Imagine se você precisasse trabalhar 149 dias em um ano apenas para quitar um débito, sem colocar nenhum tostão no bolso durante todo esse período. Isso quer dizer que o primeiro real só cairia na sua conta no 149º dia do ano, depois que toda a sua “dívida” fosse quitada.
Parece algo impensável? Pois levando em consideração a carga tributária do Brasil, essa comparação faz sentido. Segundo um estudo do Instituto Brasileiro de Planejamento e Tributação (IBPT), o brasileiro precisou trabalhar 149 dias apenas para pagar impostos em 2020.
A carga tributária bruta brasileira atingiu 31,64% do PIB (Produto Interno Bruto) em 2020 (último dado oficial disponível), de acordo com dados da Receita Federal.
Segundo a Receita, 66,44% de toda a carga é atribuída à União, que arrecadou R$ 1,563 trilhão – equivalente a 67,53% do PIB. O restante da carga global foi obtido a partir dos estados, que contribuíram com 26,8% do total (R$ 635,1 bilhões), e dos municípios, que receberam 5,8% do total (R$ 158,2 bilhões).
Além da alta carga de impostos, Richard Rytenband, economista e CEO da Convex Research, destaca que o sistema tributário brasileiro é um dos mais injustos do mundo, já que grande parte da arrecadação (mais de 40%) do governo vem dos impostos sobre bens e serviços.

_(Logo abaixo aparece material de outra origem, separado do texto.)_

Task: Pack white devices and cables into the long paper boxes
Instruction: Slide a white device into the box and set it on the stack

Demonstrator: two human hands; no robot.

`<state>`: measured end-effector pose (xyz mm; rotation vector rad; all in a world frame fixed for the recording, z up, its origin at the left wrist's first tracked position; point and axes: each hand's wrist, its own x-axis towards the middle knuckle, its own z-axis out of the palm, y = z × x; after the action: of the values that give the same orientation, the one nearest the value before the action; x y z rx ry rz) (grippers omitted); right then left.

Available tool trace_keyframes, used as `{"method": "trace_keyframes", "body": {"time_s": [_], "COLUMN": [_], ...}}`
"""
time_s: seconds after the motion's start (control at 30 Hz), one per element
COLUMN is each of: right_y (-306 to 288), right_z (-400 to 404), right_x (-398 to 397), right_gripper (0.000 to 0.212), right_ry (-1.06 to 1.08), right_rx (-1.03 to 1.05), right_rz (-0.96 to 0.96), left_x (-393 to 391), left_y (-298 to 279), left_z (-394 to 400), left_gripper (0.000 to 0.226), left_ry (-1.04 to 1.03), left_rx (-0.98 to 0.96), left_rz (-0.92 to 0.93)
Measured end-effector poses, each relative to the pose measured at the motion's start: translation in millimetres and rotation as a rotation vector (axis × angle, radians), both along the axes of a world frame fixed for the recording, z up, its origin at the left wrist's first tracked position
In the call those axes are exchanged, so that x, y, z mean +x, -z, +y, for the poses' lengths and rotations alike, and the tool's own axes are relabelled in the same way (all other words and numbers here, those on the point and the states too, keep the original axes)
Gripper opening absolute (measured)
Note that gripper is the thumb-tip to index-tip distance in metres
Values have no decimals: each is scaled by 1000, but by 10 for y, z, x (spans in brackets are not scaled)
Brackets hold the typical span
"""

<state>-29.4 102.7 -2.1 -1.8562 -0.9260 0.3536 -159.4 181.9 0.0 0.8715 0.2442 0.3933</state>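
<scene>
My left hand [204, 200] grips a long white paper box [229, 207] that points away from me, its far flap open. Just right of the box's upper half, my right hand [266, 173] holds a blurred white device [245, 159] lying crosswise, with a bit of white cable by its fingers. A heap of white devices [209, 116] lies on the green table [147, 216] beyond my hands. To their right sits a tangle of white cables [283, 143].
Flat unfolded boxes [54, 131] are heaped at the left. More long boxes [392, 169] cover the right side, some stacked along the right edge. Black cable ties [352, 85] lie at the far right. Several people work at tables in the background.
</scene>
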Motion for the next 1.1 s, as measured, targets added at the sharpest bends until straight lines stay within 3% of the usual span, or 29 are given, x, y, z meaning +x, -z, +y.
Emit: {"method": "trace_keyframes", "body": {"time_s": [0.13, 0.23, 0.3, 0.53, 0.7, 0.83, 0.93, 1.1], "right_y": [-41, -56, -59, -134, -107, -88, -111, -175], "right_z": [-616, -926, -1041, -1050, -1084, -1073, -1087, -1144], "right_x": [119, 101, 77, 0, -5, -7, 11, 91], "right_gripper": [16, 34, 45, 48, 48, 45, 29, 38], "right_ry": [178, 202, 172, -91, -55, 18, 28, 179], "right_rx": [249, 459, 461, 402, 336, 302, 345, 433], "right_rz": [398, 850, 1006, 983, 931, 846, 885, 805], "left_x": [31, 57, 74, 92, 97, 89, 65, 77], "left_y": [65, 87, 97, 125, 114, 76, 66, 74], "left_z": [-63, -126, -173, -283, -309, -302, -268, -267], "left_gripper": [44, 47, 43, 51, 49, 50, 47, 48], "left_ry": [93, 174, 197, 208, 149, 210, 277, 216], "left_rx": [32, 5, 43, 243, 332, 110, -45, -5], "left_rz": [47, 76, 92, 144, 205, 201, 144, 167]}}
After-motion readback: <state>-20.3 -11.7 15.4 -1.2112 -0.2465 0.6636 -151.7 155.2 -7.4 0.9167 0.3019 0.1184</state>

Com esse sistema, o rico e o pobre pagam a mesma alíquota de imposto, sem que haja nenhuma distinção em relação à sua capacidade financeira.
Para ficar mais claro, imagine que um quilo de feijão custe R$ 8, dos quais R$ 4 sejam referentes aos tributos. Logo, uma pessoa que ganha R$ 50 mil por mês vai pagar exatamente o mesmo imposto sobre o feijão que um trabalhador que ganha R$ 1.212 por mês (um salário mínimo). “Proporcionalmente, as pessoas mais pobres são muito mais impactadas”, diz o economista.

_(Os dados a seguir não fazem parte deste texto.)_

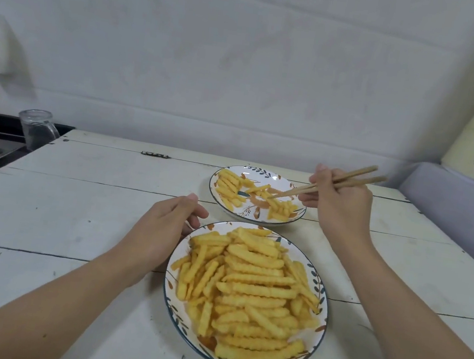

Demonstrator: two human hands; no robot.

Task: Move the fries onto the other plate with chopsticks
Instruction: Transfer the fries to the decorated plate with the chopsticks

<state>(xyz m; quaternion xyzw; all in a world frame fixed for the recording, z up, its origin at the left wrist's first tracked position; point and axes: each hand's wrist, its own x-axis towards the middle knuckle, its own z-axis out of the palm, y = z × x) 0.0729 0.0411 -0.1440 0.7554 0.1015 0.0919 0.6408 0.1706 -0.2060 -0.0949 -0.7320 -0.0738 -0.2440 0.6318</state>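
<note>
A near plate [324, 291] with a leaf pattern is heaped with crinkle-cut fries [249, 288]. A far plate [263, 173] of the same pattern holds several fries [228, 188] in two loose groups. My right hand [337, 205] grips a pair of wooden chopsticks [323, 187]; their tips rest over the right group of fries on the far plate, with no fry seen between them. My left hand [164, 230] rests on the table against the near plate's upper left rim, fingers curled at the edge.
The plates stand on a white plank table [75, 219]. A glass mug [36, 128] sits at the table's far left corner beside a dark counter. A small dark hinge [155, 154] lies at the back edge. A grey cushioned edge [460, 200] runs along the right.
</note>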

Rytenband destaca outro problema em relação aos impostos no Brasil: a complexidade tributária para as empresas, que prejudica principalmente os pequenos e médios empreendedores. “Eles gastam um tempo absurdo para calcular todos os impostos que devem pagar. Precisam ter conhecimento sobre todas as regras e leis, caso contrário terão de contratar pessoas qualificadas para isso. Ou seja, muitas vezes o empresário gasta mais tempo focado na parte tributária do que no seu próprio negócio”, critica.
Isso diminui a eficiência das empresas, prejudica a competição e causa uma distorção na cadeia produtiva. “Ao invés de disputar consumidores com produtos e serviços melhores, as grandes empresas focam encontrar brechas na legislação e tentam se aproximar dos grupos de poder para terem privilégios”.

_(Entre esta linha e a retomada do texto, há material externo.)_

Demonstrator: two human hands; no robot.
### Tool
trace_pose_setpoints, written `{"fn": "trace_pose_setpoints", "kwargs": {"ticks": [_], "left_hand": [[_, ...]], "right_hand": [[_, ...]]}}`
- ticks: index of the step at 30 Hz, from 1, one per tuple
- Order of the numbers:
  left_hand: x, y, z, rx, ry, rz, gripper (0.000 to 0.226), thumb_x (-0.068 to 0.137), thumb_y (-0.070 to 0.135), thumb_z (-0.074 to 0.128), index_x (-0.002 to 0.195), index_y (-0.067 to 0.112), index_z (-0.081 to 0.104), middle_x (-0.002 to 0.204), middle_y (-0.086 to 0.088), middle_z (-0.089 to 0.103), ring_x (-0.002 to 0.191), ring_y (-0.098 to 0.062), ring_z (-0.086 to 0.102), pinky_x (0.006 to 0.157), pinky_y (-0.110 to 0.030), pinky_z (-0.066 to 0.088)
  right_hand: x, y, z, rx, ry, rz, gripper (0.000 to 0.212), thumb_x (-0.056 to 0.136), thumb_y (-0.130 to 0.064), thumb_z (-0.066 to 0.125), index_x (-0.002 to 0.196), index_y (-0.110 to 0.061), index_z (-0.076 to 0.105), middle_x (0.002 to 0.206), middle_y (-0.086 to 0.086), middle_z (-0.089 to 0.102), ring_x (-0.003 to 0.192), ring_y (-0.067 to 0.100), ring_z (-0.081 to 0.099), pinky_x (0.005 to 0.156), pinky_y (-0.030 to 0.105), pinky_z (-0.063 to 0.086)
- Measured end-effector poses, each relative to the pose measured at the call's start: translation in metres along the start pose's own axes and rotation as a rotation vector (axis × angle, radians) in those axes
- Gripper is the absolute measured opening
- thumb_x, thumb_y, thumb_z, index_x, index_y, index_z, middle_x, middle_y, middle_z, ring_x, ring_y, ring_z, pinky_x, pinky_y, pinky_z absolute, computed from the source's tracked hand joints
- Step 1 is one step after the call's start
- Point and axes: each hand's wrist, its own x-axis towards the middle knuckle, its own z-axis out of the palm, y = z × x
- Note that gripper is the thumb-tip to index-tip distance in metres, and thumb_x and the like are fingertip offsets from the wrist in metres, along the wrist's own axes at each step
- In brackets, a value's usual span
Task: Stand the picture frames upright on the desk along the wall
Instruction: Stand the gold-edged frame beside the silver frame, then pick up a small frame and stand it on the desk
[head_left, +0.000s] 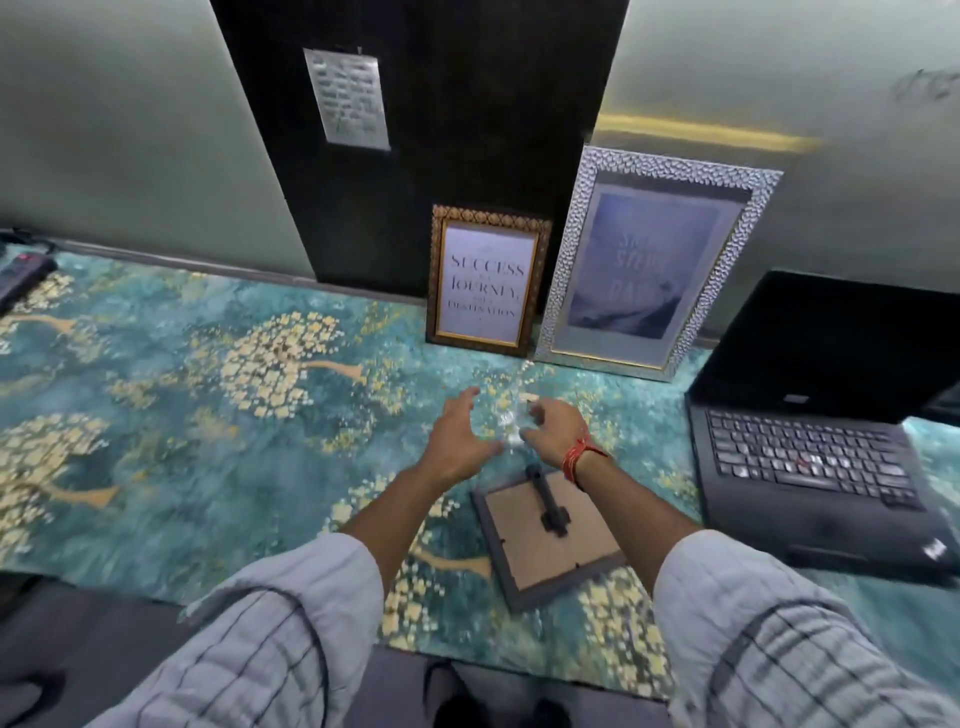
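Observation:
Two picture frames stand upright against the wall: a gold-brown frame (485, 283) with a "Success" text print and, touching its right side, a larger silver textured frame (655, 260). A third, grey frame (549, 538) lies face down on the desk with its black stand leg on top. Just beyond it my hands hover close together. My left hand (457, 441) has its fingers spread. My right hand (553, 426), with a red thread at the wrist, curls around a small clear shiny object (514, 418) that is blurred. The left thumb is close to that object.
An open black laptop (810, 452) sits at the right, close to the silver frame. A black power strip (23, 273) lies at the far left. The desk (208, 395) has a teal cover with gold flowers. A dark wall panel (415, 156) carries a small silver plaque (347, 98).

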Motion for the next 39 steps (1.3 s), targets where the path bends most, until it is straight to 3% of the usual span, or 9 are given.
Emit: {"fn": "trace_pose_setpoints", "kwargs": {"ticks": [3, 7, 11, 16, 22, 27, 32, 36, 39], "left_hand": [[-0.033, -0.017, 0.026, 0.185, -0.214, -0.019, 0.115, 0.070, 0.041, 0.086, 0.158, 0.018, 0.016, 0.162, -0.012, 0.021, 0.149, -0.030, 0.024, 0.119, -0.043, 0.028], [-0.059, -0.031, 0.058, 0.412, -0.302, -0.011, 0.133, 0.061, 0.060, 0.083, 0.159, 0.021, 0.003, 0.167, -0.008, 0.005, 0.155, -0.031, 0.003, 0.124, -0.047, 0.015], [-0.075, -0.039, 0.075, 0.589, -0.290, 0.042, 0.147, 0.057, 0.069, 0.079, 0.157, 0.019, -0.016, 0.167, -0.011, -0.016, 0.153, -0.032, -0.021, 0.124, -0.048, -0.003], [-0.098, -0.047, 0.080, 0.706, -0.278, 0.107, 0.157, 0.049, 0.080, 0.074, 0.154, 0.017, -0.025, 0.161, -0.014, -0.032, 0.148, -0.035, -0.033, 0.119, -0.047, -0.016], [-0.104, -0.047, 0.073, 0.733, -0.303, 0.128, 0.151, 0.055, 0.077, 0.073, 0.154, 0.016, -0.023, 0.160, -0.018, -0.033, 0.148, -0.037, -0.032, 0.120, -0.047, -0.013], [-0.093, -0.036, 0.058, 0.677, -0.290, 0.214, 0.124, 0.068, 0.064, 0.069, 0.159, 0.022, -0.003, 0.167, -0.016, -0.008, 0.154, -0.036, -0.008, 0.125, -0.049, 0.002], [-0.063, -0.015, 0.038, 0.242, -0.040, 0.231, 0.050, 0.087, 0.011, 0.067, 0.136, 0.017, 0.061, 0.137, -0.006, 0.063, 0.124, -0.025, 0.058, 0.102, -0.028, 0.042], [-0.040, -0.003, 0.023, 0.043, -0.063, 0.157, 0.022, 0.094, 0.023, 0.066, 0.113, 0.017, 0.075, 0.108, -0.004, 0.076, 0.097, -0.020, 0.068, 0.081, -0.027, 0.049], [-0.018, -0.003, 0.016, -0.013, -0.112, 0.065, 0.029, 0.091, 0.032, 0.068, 0.113, 0.013, 0.074, 0.107, -0.013, 0.075, 0.100, -0.033, 0.069, 0.086, -0.041, 0.053]], "right_hand": [[-0.019, 0.020, 0.007, -0.203, -0.102, -0.013, 0.014, 0.085, -0.024, 0.059, 0.083, -0.010, 0.058, 0.082, 0.014, 0.060, 0.081, 0.031, 0.056, 0.064, 0.031, 0.042], [-0.029, 0.045, 0.019, -0.190, -0.083, -0.061, 0.026, 0.083, -0.017, 0.058, 0.062, -0.013, 0.042, 0.060, 0.006, 0.045, 0.065, 0.028, 0.047, 0.043, 0.027, 0.026], [-0.034, 0.054, 0.029, -0.145, -0.060, -0.087, 0.022, 0.076, -0.010, 0.056, 0.060, -0.016, 0.042, 0.072, 0.015, 0.064, 0.070, 0.033, 0.063, 0.053, 0.031, 0.044], [-0.044, 0.058, 0.031, -0.035, -0.024, -0.080, 0.015, 0.071, -0.013, 0.063, 0.074, -0.012, 0.048, 0.072, 0.011, 0.063, 0.074, 0.033, 0.064, 0.055, 0.032, 0.044], [-0.053, 0.055, 0.024, 0.085, 0.058, -0.119, 0.024, 0.068, -0.017, 0.069, 0.091, -0.015, 0.061, 0.080, 0.000, 0.064, 0.078, 0.024, 0.065, 0.064, 0.029, 0.049], [-0.037, 0.036, -0.003, 0.093, 0.085, -0.113, 0.012, 0.071, -0.013, 0.069, 0.082, -0.010, 0.065, 0.070, 0.002, 0.063, 0.050, 0.013, 0.059, 0.040, 0.020, 0.045], [0.002, 0.017, -0.026, -0.013, 0.035, -0.022, 0.018, 0.066, -0.020, 0.077, 0.080, -0.009, 0.077, 0.082, 0.011, 0.075, 0.080, 0.024, 0.070, 0.069, 0.029, 0.056], [0.037, 0.005, -0.036, -0.017, -0.092, 0.073, 0.021, 0.069, -0.015, 0.081, 0.084, -0.003, 0.074, 0.082, 0.011, 0.070, 0.077, 0.024, 0.067, 0.073, 0.033, 0.058], [0.055, -0.009, -0.051, -0.020, -0.317, 0.114, 0.027, 0.080, -0.008, 0.070, 0.106, -0.001, 0.067, 0.093, 0.012, 0.059, 0.075, 0.021, 0.057, 0.073, 0.032, 0.054]]}}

Investidores também são penalizados
Não bastasse a injustiça em relação aos mais pobres e a complexidade para as empresas, os investidores pessoa física também sofrem com a questão tributária. Quem investe em ações, por exemplo, tem de lidar com uma série de regras para calcular os impostos a serem pagos sobre os lucros na Bolsa.
Além disso, a isenção para vendas até R$ 20 mil por mês está totalmente defasada. “Se fosse corrigida da maneira correta, a isenção deveria ser de pelo menos o dobro desse valor”, afirma.
Outra discussão que está em pauta é a possibilidade de tributação sobre dividendos pagos pelas empresas listadas na Bolsa e sobre os rendimentos dos fundos imobiliários. Ambos têm como uma das principais vantagens a isenção de IR para investidores pessoa física, benefício que o governo vem tentando acabar. “Isso prejudicaria muito os pequenos investidores. Muitos investem nesse tipo de ativo pensando no longo prazo, justamente por conta da vantagem tributária”, destaca o economista.
Para o CEO da Convex, inserir novos impostos é a maneira errada de lidar com o déficit fiscal que vem assolando o Brasil e foi acentuado pela pandemia de Covid-19. Segundo ele, o governo deveria focar no corte de gastos públicos e reduzir a tributação.
“Vários estudos comprovam que a única forma de fazer um ajuste fiscal que realmente funcione é com uma redução agressiva os gastos e a diminuição de impostos. Deu certo em países como a Irlanda, que fez isso após a crise de 2008”, exemplifica.